Neysa McMein (1890—1949) was a well-known commercial artist. Her studio became a refuge for the “Algonks” between lunches. She and Noël became such close friends that for years after her death he would say to Cole Lesley, “I could have done without Neysa dying, you know.”
•
ALTHOUGH HE GOT to know all the Algonks to one degree or another, Noël had more of a rapport with some than others. There was the beautiful artist and illustrator Neysa McMein (1890-1949). No matter how erratic her attendance at the lunches, her studio was the next stop after the Algonquin for anyone anxious to fill in time until the dinner hour. While Neysa continued to paint her commissioned covers for The Saturday Evening Post, McCall's, Woman's Home Companion, and just about every other magazine, around her instant salon swirled the likes of George Gershwin, Charlie Chaplin, Feodor Chaliapin, Mary Pickford, and Helen Hayes.

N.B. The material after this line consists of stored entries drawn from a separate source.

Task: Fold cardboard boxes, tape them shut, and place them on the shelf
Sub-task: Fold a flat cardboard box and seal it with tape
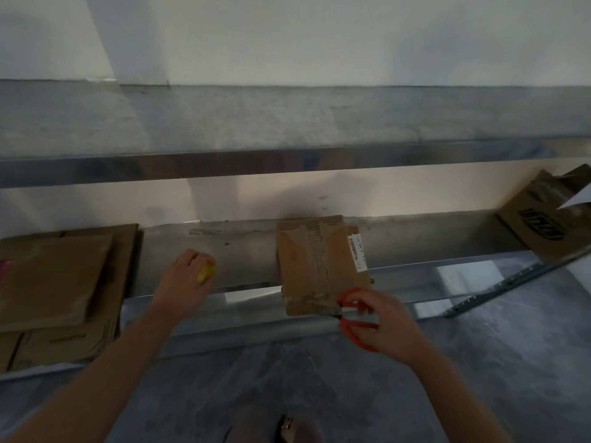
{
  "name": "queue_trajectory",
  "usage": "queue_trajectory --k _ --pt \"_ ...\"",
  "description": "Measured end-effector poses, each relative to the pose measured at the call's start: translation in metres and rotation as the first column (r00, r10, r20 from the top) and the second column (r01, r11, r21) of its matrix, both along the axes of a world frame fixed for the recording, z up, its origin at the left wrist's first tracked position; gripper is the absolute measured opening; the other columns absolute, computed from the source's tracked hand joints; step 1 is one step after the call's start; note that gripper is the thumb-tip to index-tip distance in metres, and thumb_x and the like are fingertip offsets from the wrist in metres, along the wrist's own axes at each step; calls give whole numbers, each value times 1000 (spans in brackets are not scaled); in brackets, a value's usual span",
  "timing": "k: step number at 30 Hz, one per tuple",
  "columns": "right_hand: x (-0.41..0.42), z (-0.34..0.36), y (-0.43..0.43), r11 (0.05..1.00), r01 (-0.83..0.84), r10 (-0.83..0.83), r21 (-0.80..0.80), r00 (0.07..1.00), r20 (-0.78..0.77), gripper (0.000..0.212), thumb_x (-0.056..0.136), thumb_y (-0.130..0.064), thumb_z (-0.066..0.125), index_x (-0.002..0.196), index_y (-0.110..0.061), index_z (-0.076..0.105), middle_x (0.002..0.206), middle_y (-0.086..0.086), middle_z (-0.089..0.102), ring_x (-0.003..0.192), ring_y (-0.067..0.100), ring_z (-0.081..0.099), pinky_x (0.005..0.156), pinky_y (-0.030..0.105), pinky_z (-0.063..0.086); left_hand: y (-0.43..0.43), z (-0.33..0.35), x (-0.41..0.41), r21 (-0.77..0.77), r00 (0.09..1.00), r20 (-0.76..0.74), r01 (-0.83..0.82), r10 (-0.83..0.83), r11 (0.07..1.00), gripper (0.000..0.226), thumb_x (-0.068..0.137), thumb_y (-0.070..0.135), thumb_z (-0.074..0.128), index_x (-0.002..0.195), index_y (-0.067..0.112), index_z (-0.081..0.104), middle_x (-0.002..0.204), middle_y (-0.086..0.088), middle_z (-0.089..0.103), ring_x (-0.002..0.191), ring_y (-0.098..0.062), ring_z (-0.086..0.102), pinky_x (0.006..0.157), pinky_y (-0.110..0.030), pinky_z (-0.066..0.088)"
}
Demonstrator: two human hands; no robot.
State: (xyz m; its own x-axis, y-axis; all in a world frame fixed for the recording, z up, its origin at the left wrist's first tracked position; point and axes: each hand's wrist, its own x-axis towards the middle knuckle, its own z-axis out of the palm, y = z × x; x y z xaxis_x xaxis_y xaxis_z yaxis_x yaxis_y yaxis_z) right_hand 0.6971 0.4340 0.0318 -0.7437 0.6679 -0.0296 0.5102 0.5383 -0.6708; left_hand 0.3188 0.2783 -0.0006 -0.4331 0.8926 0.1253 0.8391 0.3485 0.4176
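On the lower shelf [243,260], roughly at its middle, sits the small cardboard box [315,266]. Its flaps are closed and its near edge lies at the shelf's front lip, perhaps a little past it; the blur makes that hard to settle. At the box's near right corner the right hand [380,324] has its fingers curled through the handles of the orange scissors [355,338]. The blades are mostly hidden, so it cannot be told whether they are parted. Well to the left of the box, the left hand [184,279] rests on the shelf, fingers wrapped round a small yellow thing [206,272] too blurred to name. Farther left of the box lies a stack of flat cardboard [54,282]. Far to the box's right a bigger box [540,231] sits at an angle.

The likeliest trouble comes from the scissors working so close to the box's corner. A snip meant for tape could bite into the cardboard or cut a seam that should hold. Neither hand steadies the box, so a nudge from the right hand could slide it toward the lip and tip it to the floor [319,378]. With both hands full, the person could not catch it quickly. Whether the tape lies flat along the box's top cannot be judged, and a loose strip could let the flaps spring open.
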Motion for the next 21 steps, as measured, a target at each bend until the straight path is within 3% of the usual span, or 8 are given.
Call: queue_trajectory --k 4,6,10,13,18,21 --pt "13 -7 35 938 254 -254 235 967 -33 38 76 -61 62 108 -40 59 99 -23 59 85 1 58 79 38 52 14 2 4 21 1000 -5 3 -2 1000 22 80 16 73 100 19 63 104 -5 55 90 -26 56 77 -42 50" --pt "15 -18 56 881 407 -422 242 907 9 39 79 -64 57 110 -41 56 99 -19 58 89 8 59 83 42 52 21 1 8 28 1000 -7 6 -6 1000 23 80 15 74 99 18 63 102 -7 56 88 -29 57 77 -44 51" --pt "16 -47 103 789 589 -614 173 764 197 50 86 -64 51 126 -34 52 122 -3 60 113 23 56 95 46 45 30 -4 17 47 1000 -25 7 -5 999 19 80 19 72 97 16 64 98 -8 57 85 -31 58 75 -43 51" --pt "9 -66 134 753 628 -655 198 683 323 53 88 -63 46 130 -31 49 131 1 56 120 25 51 94 44 39 33 -5 20 28 999 -34 -9 10 1000 20 79 26 64 97 16 65 97 -8 58 84 -29 58 75 -42 51" --pt "-4 -92 165 763 603 -639 231 648 415 56 90 -54 49 132 -19 48 134 10 51 124 30 47 96 46 38 34 -8 21 -26 998 -38 -48 47 999 23 80 12 75 100 13 65 100 -8 57 85 -30 59 75 -42 51" --pt "-11 -100 174 773 603 -620 198 650 440 55 90 -48 50 133 -14 44 134 13 48 124 32 45 99 47 38 32 -11 17 -15 997 -66 -39 38 999 23 84 31 63 100 15 64 98 -5 57 82 -27 59 72 -40 51"
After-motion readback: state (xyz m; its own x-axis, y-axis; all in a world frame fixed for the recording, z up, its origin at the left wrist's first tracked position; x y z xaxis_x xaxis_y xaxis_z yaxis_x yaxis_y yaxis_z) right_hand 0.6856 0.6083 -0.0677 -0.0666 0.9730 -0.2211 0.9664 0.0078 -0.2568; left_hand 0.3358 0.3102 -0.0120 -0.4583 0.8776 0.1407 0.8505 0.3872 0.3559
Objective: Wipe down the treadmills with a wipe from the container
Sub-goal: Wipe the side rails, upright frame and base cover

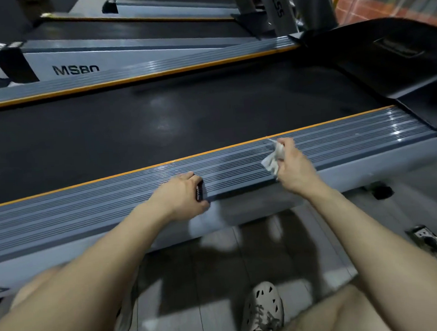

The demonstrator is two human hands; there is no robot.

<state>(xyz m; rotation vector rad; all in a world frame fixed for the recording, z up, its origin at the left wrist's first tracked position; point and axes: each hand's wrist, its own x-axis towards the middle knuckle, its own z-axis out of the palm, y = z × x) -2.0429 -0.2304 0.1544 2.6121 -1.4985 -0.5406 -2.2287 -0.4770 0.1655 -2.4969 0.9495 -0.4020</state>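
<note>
Probably a gym: rowed treadmills (209, 110).

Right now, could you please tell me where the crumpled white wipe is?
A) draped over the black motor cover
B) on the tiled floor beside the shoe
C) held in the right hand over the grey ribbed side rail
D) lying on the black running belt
C: the right hand pinches the crumpled white wipe over the grey ribbed side rail.

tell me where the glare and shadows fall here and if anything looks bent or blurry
Head view: dim overall, soft glare patches on the black running belt and bright streaks on the ribbed grey side rail; shadows darken the grey tiled floor; wide-angle lens bows the rails; the crumpled white wipe in the right hand looks slightly soft.
</note>
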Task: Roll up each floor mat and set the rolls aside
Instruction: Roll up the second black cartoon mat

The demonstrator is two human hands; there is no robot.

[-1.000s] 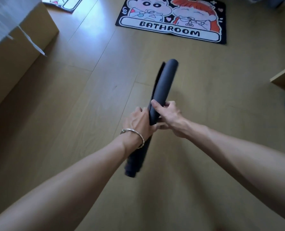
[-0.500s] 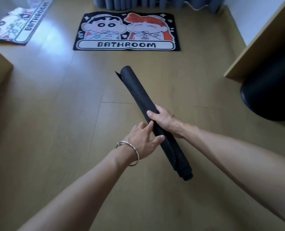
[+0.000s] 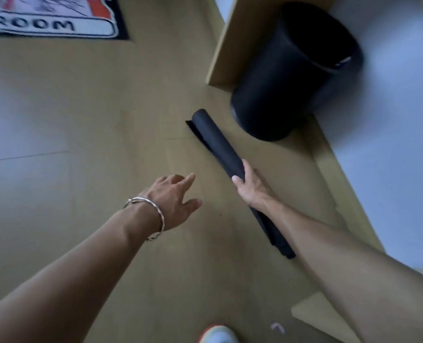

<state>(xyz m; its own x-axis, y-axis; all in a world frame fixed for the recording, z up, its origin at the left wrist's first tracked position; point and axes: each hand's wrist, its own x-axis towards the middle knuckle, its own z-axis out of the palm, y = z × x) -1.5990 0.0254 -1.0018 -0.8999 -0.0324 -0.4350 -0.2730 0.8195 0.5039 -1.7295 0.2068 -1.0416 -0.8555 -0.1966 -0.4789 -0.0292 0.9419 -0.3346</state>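
Note:
A rolled black floor mat [image 3: 217,146] points away from me toward the upper left, low over the wooden floor, close to a black bin. My right hand [image 3: 251,186] grips the roll around its middle; the roll's near end is partly hidden behind my right forearm. My left hand [image 3: 178,199], with a silver bracelet on the wrist, hovers to the left of the roll with its fingers spread and holds nothing. A flat cartoon bathroom mat [image 3: 57,18] lies on the floor at the top left, only its lower right corner in view.
A black cylindrical bin [image 3: 292,78] stands under a wooden desk whose side panel [image 3: 220,45] and near edge [image 3: 339,174] frame it. A shoe tip [image 3: 217,335] shows at the bottom. Open wooden floor [image 3: 81,120] stretches to the left.
My left hand has let go of the roll and opened. The right hand carried the roll to the right, close to the black bin, and the view swung right.

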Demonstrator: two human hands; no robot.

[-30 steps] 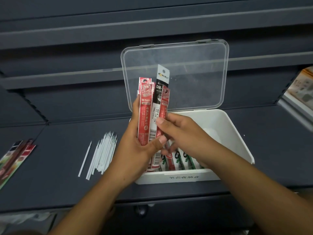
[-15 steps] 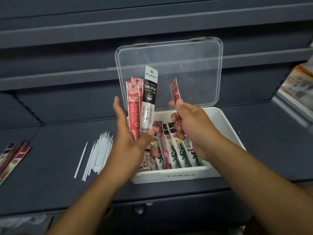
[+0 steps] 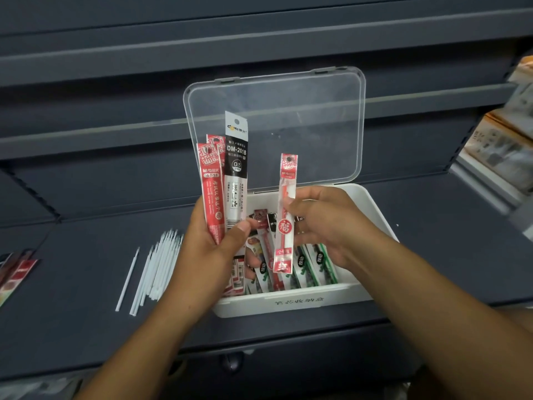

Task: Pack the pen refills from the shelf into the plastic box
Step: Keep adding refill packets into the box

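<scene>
A white plastic box (image 3: 294,300) stands on the dark shelf with its clear lid (image 3: 274,125) raised. Several packed refills (image 3: 305,267) lie side by side inside it. My left hand (image 3: 210,255) grips an upright bunch of refill packs (image 3: 222,180), red ones and a black-and-white one, at the box's left edge. My right hand (image 3: 331,226) pinches a single red refill pack (image 3: 285,215) upright above the box's middle. Both hands hover over the box.
Loose white refill tubes (image 3: 155,269) lie on the shelf to the left of the box. More red packs (image 3: 14,272) sit at the far left edge. Printed packages (image 3: 507,145) stand on a shelf at the right. A shelf ledge runs behind the lid.
My right hand has pulled one red pack out of the bunch and turned it to face me above the box. The left hand still holds the rest.
</scene>
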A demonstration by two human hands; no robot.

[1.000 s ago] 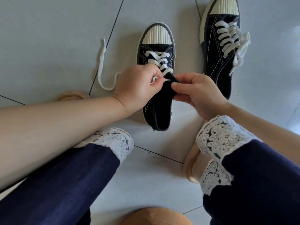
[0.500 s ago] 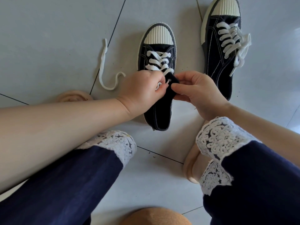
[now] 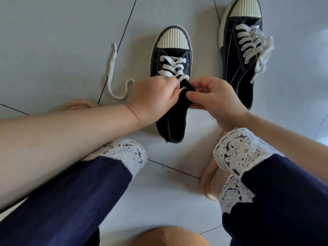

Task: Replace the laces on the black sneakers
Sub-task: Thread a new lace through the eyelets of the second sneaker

Neysa and Noël were inseparable whenever he was in New York over the years. And as with others in his life there was the teasing element that Noël found essential to a close relationship. Neysa became “Beauty,” and she christened him by the same name. But when Noël seemed to step out of line:
Your self-election to the role of Supreme Beauty I dismiss with a coarse laugh. Super crust is the word that comes to mind. After all, you are barely graduated from the Fumble-Paws Bird Brain ranks, so this lack of modesty and flossy self-styling ill becomes one who has barely made the grade.
And when war came:
I resent the arrangement which makes you live 3,000 miles away, and it would have been wonderful to finish at least one of our “talks.” Here was I learning about Life at a mile a minute, and we arrive at a theatre or you leave the country.
Do you suppose we will ever be together again…and care-free? I miss you, Beauty darling, more than I can say. Your handsome puss in an elegant frame sits in the living room. Your music is open on the piano. I have that lousy drawing of yours on my desk … So one way or another you are ALWAYS on my mind.
(Oh, these mad notes that foolish women write at midnight. Be sure and burn this, dear.) Anyway, I adore you, my glorious Bird-Brain, and how about answering this just to prove to Mother that you CAN write?
She died after an abdominal operation in May 1949 but remained in what Noël called his “deepest heart.” (“She always cancelled every engagement for me; this one she could not cancel.”) In later years his secretary, Cole Lesley, would recall Noël often saying apropos of nothing even remotely related—“ I could have done without Neysa dying, you know.”
•
NOëL'S OWN SUMMATION of that first visit to New York? “It seemed, in spite of its hardness and irritating, noisy efficiency, a great and exciting place.”
And then, on October 29, the message Violet had been waiting for:
don't forward letters sailing next week will let you
know particulars.
NOëL
The Young Master was home and ready for The Young Idea,
CHAPTER 3
“DANCE, DANCE, DANCE, LITTLE LADY”
(1922—1924)
London's leading producer of “intimate revue” in the 1910s and 1920s—until the arrival of Charles Cochran—Andre Chariot (1882—1956) gave Noël his first opportunity in this field by staging London Calling! in 1923.
In lives of leisure
The craze for pleasure
Steadily grows.
Cocktails and Laughter,
But what comes after?
Nobody knows.
“POOR LITTLE RICH GIRL” (1925)
THE RETURN JOURNEY was made under rather more modest circumstances on the SS Cedric—even then his passage was paid for by new New York friends. There he met someone who would not normally have crossed his path.
Marie Stopes (1880—1958) was a noted feminist and leading advocate of birth control. “She had, appropriately, the eyes of a fanatic,” Noël noted. They spent a great deal of a long, boring voyage together, but fortunately for him, she did not attempt readings from her master works, Married Love or Wise Parenthood—the finer points of which would in any case have been lost on him. Instead, she wanted to talk about theater and the novel, in both of which she showed a keen interest.
In the spirit that holiday friendships create, Noël rather rashly agreed to visit her on their return to England, and did so more than once. He was to realize that no good deed goes unpunished when the lady insisted on reading aloud large amounts of her own fiction and sending him off with even more of it.